When Clifton Stevens came into Gary Bevell's E Z Tackle shop on US 117 south of Goldsboro, he had two questions:
What kind of fish had he just caught - and how much did it weigh?
The weight question was easily answered. On Gary's certified scales, it went one pound, nine ounces. But what kind of fish was it? Gary scanned his books but couldn't decide. So he called Wampus - long time Wildlife commissioner and outdoors columnist.
From his description, the big perch with green markings sounded to me to be a flier perch. And if so a huge one. Wildlife officials in Raleigh were excited. If the fish was, indeed, a flier, it would be a world record. Fisheries Biologist Kirk Rundle - as excited as the rest of us - came down from Rocky Mount.
But careful examination revealed that it was a big red ear sunfish. A flier, he noted, has a dark "tear drop" extending in a "V" from below its eyes. Its anal fins also have seven or eight "spikes" whereas the sunfish has only three or four.

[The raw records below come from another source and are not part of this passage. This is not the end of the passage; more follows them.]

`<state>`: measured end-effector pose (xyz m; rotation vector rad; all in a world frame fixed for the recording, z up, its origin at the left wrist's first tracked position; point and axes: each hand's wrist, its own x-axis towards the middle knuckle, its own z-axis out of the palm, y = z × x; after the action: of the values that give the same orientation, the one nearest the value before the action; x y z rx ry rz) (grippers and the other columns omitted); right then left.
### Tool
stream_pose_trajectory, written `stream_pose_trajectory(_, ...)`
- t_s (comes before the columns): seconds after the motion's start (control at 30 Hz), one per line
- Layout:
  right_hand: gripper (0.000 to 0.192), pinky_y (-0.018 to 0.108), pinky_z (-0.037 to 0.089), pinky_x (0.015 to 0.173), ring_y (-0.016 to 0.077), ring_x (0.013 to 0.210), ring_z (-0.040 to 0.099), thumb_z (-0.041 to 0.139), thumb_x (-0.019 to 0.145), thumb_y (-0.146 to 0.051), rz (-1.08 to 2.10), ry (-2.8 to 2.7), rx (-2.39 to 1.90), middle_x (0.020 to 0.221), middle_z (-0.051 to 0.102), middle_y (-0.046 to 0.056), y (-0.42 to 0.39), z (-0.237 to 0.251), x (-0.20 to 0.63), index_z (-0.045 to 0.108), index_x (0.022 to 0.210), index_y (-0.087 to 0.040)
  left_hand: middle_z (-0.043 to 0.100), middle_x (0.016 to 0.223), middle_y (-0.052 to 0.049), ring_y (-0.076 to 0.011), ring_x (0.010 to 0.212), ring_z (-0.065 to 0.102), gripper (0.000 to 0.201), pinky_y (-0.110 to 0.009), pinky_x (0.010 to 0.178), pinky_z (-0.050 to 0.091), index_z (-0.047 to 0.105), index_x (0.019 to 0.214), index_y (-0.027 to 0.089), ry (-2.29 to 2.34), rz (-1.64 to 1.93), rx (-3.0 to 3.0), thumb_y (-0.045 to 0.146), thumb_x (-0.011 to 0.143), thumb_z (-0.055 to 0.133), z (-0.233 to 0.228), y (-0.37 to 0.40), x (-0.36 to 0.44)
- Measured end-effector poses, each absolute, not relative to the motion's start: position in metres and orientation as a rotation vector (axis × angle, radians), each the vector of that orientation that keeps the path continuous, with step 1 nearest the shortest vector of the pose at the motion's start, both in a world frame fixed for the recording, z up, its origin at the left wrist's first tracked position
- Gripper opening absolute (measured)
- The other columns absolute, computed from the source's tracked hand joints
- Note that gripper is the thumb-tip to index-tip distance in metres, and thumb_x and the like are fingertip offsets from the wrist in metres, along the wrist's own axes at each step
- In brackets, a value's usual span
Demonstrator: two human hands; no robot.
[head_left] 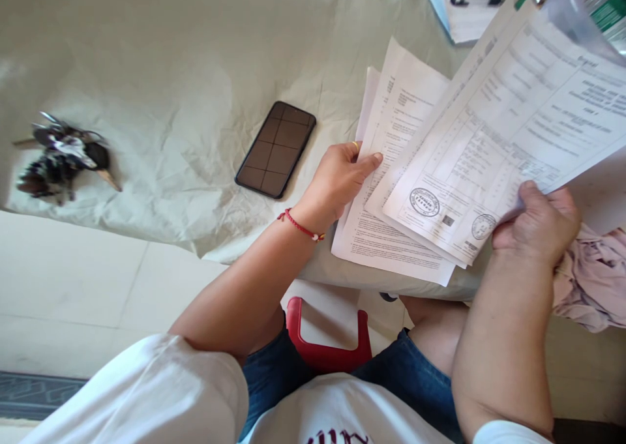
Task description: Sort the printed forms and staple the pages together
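The right hand (535,225) is pinching the top papers (508,131); the left hand (337,180) is pressing flat on the lower sheets (386,235), phone (275,149) lying at its nine o'clock.

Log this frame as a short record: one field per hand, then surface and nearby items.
left hand: left hand rests on the lower printed sheets, thumb pressing them; red string bracelet on the wrist
right hand: right hand grips the raised stamped form at its lower corner
surface: wrinkled pale cloth
nearby: dark smartphone lying flat, left of the papers; bunch of keys far left; pink cloth by the right hand
seat: red stool
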<state>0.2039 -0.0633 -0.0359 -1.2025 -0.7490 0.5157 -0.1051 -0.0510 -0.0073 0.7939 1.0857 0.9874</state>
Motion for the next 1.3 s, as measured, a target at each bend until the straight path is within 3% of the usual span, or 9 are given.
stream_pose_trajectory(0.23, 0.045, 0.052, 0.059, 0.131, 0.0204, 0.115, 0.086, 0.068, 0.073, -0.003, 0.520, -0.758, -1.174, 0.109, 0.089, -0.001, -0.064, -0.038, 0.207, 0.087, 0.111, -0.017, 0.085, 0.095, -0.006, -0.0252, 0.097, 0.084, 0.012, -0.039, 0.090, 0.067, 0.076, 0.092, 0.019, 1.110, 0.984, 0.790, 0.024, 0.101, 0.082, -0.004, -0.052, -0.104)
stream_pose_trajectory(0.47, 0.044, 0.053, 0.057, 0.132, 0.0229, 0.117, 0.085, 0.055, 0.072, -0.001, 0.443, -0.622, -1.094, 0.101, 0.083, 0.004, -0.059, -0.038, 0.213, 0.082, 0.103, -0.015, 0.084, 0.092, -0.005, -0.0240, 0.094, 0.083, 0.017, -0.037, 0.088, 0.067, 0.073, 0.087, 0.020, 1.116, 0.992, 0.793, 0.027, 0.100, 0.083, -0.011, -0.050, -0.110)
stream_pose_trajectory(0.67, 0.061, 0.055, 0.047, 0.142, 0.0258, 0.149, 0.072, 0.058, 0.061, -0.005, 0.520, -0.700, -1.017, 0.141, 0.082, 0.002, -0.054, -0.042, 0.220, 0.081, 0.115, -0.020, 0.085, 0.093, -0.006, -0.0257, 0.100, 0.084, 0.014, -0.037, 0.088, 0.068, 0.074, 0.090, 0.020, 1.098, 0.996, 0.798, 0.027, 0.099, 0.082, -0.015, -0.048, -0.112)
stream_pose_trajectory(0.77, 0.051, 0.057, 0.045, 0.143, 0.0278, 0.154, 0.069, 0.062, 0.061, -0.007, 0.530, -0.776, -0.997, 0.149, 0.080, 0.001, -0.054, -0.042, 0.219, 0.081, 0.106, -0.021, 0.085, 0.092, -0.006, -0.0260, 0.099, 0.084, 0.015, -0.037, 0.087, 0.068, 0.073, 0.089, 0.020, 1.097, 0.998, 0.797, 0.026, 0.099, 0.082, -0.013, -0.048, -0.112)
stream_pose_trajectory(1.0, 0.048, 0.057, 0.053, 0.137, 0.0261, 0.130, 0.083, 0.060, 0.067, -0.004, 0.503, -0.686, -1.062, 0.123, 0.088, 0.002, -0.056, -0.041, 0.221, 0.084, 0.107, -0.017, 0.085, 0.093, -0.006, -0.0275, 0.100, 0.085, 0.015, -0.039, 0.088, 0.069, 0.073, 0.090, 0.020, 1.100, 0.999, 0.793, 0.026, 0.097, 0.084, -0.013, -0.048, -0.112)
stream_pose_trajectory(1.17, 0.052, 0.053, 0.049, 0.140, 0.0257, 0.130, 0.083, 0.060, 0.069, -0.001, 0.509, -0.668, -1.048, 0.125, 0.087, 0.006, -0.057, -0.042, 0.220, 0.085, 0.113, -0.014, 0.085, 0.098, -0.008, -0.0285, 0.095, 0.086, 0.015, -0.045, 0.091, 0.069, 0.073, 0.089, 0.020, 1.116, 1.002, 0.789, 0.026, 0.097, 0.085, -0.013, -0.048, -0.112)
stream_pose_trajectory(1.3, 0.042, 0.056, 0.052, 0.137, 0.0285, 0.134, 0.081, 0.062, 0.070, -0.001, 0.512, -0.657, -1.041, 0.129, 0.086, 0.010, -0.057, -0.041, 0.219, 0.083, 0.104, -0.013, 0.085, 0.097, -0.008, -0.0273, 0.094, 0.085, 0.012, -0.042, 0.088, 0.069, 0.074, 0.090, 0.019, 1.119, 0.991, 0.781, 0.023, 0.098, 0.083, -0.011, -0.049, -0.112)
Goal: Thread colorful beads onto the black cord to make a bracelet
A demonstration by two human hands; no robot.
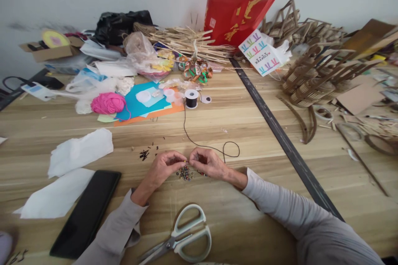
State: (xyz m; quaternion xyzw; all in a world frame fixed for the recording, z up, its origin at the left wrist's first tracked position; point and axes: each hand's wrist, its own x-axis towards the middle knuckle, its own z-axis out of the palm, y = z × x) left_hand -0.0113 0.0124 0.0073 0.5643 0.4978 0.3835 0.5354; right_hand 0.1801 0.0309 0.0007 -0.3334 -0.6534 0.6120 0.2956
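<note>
My left hand pinches a tiny yellow bead between thumb and fingertips, just above the tabletop. Facing it, my right hand has thumb and finger closed on a thin black cord, its end at the bead. Whether the cord passes through the bead is too small to tell. Under my fingertips lies a small pile of multicoloured beads. A few more beads show below my right hand, partly hidden by it. The cord loops over the table back to a spool.
Scissors lie in front of me, a black phone and white paper pieces to the left. Short black bits lie beside my left hand. Pink yarn, a red bag and small woven baskets stand farther back.
</note>
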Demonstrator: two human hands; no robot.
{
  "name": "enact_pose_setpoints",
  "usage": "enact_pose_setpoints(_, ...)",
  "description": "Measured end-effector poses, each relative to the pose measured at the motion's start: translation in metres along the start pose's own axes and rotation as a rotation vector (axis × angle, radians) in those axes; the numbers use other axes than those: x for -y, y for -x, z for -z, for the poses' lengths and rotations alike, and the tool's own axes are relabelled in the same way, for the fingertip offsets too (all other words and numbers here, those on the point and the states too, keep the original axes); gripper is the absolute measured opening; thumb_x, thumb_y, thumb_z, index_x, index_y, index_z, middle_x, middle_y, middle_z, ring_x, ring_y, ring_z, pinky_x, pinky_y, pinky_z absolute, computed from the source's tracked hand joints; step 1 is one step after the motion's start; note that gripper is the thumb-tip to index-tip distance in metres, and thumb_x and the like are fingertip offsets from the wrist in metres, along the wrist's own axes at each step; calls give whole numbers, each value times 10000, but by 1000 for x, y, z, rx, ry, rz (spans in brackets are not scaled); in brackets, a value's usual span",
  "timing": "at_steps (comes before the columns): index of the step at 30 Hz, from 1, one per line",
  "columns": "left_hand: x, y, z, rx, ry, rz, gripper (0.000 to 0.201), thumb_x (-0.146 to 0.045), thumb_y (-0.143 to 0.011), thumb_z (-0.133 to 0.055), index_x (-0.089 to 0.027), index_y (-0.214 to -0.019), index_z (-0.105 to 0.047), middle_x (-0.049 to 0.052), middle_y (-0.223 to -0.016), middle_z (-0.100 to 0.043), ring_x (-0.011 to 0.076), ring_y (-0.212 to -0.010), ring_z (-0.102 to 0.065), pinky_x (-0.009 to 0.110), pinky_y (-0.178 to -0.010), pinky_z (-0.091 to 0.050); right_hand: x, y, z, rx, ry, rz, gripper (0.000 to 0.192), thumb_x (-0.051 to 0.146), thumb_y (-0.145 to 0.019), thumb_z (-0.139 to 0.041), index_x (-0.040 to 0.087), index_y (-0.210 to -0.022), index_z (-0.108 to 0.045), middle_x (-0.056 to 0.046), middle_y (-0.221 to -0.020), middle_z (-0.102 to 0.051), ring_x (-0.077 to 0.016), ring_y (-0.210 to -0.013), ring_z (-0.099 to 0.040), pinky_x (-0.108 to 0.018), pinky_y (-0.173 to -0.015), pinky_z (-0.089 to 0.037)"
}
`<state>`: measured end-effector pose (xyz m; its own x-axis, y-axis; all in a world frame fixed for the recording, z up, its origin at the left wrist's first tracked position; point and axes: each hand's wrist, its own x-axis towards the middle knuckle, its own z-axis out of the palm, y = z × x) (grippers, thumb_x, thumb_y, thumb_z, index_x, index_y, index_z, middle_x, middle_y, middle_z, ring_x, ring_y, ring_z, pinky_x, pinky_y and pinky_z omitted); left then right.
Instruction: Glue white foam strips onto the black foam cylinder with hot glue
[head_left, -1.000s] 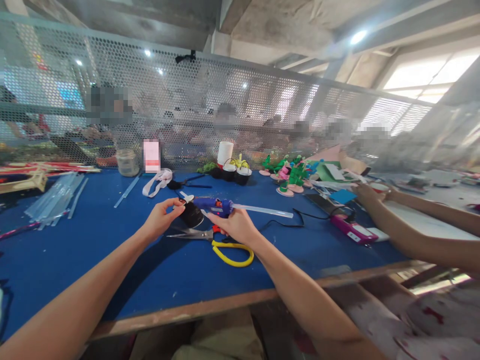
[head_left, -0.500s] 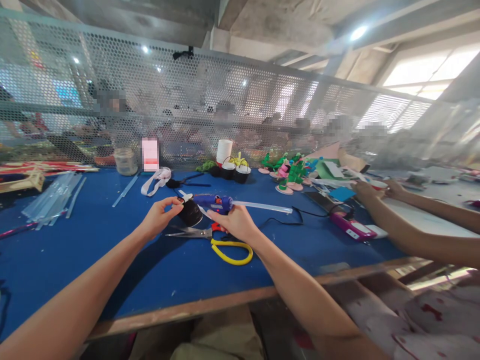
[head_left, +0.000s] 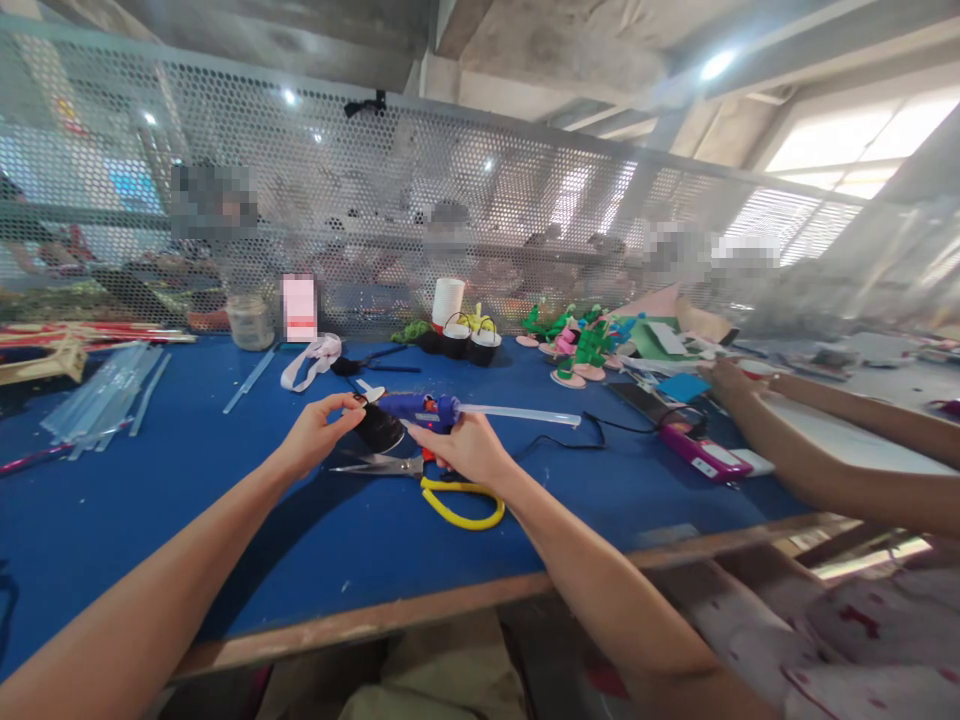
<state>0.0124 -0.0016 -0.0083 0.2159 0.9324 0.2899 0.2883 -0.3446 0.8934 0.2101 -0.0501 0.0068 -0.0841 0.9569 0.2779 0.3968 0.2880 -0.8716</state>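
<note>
My right hand [head_left: 471,448] is wrapped round a blue hot glue gun [head_left: 411,404], and a clear glue stick [head_left: 525,414] juts from its back end. The gun points left across the top of a small black cup [head_left: 379,430], which is tilted on the table. At the cup's upper left edge my left hand [head_left: 322,432] pinches with thumb and forefinger; the exact spot it grips is partly hidden. Just below the cup and gun lie scissors [head_left: 463,508] with yellow handles, blades toward the left.
Clear glue sticks [head_left: 112,395] lie in a bundle at left. Behind the cup are white ribbon [head_left: 311,362] and small black-and-white buckets [head_left: 486,346]. Green plant figures [head_left: 591,345] stand farther right, near a purple power strip [head_left: 701,450]. A co-worker's arms [head_left: 825,450] reach in from the right.
The glue gun has shifted slightly left, with its front end nearer my left fingertips over the cup. My left hand has stayed nearly still.
</note>
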Motion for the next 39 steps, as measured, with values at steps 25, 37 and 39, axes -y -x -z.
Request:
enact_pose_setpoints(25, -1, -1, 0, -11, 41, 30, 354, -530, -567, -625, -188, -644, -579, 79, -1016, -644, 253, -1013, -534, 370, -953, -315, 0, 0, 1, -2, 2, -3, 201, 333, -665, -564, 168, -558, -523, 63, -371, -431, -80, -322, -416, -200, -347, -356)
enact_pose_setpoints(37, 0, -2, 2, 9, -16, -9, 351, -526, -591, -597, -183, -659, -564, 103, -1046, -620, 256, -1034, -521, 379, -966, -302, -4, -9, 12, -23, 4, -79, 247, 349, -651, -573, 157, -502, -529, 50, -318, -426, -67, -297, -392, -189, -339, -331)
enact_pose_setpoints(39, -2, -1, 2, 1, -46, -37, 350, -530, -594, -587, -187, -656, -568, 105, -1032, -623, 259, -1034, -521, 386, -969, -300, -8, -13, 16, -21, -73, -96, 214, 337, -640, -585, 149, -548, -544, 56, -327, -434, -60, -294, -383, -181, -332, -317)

Nice fish, Clifton, but "no cigar."
Incidentally, Bevell was intrigued by the fact that the North Carolina record flier is bigger than the national "record." The state record being one pound, five ounces and the national record a pound and three ounces. Rundle explained that when the biggest state flier was recorded the report to national officials had not included all the required information.